— WHAT YOU SHOULD DO —
Narrow the data below down to the lines containing "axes".
────────────────
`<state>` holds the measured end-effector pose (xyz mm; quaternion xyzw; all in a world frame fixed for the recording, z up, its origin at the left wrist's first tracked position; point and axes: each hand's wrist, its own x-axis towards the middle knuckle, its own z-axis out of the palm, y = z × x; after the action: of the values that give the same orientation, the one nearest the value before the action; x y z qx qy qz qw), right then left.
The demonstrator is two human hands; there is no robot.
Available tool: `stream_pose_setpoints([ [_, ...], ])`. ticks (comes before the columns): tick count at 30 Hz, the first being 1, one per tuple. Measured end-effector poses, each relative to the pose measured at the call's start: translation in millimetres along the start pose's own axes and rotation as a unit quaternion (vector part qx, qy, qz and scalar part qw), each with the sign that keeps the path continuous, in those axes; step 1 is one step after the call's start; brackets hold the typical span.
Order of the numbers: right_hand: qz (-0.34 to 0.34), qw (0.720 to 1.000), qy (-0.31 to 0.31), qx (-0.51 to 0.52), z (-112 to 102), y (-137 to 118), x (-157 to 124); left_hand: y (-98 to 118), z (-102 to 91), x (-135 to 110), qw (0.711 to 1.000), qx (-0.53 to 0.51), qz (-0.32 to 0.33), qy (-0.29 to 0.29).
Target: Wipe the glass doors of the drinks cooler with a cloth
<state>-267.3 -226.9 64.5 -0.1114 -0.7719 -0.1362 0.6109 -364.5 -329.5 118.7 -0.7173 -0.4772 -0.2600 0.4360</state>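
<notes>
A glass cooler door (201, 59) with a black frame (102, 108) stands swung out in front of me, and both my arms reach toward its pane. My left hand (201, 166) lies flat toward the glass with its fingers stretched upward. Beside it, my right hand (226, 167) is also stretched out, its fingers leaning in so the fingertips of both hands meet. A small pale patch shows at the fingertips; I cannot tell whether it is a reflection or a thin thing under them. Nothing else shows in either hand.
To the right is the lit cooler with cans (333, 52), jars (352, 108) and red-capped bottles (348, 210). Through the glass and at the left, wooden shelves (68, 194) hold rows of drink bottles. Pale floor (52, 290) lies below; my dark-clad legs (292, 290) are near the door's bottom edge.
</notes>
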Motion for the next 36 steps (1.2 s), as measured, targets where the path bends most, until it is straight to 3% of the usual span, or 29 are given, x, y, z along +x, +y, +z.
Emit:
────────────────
— COMPLETED EXERCISE —
`<state>` holds the measured end-effector pose (xyz mm; quaternion xyzw; all in a world frame fixed for the recording, z up, its origin at the left wrist's first tracked position; point and axes: each hand's wrist, its own x-axis towards the middle knuckle, its own z-axis out of the palm, y = z × x; after the action: of the values that give the same orientation, the one nearest the value before the action; x y z qx qy qz qw), right then left.
Available tool: `stream_pose_setpoints([ [_, ...], ])`. ticks (comes before the columns): tick count at 30 Hz, the first being 1, one per tuple. Measured end-effector poses, each relative to the pose measured at the call's start: translation in millimetres along the start pose's own axes and rotation as a unit quaternion (vector part qx, qy, qz and scalar part qw), each with the sign that keeps the path continuous, in those axes; step 1 is one step after the call's start; brackets hold the typical span.

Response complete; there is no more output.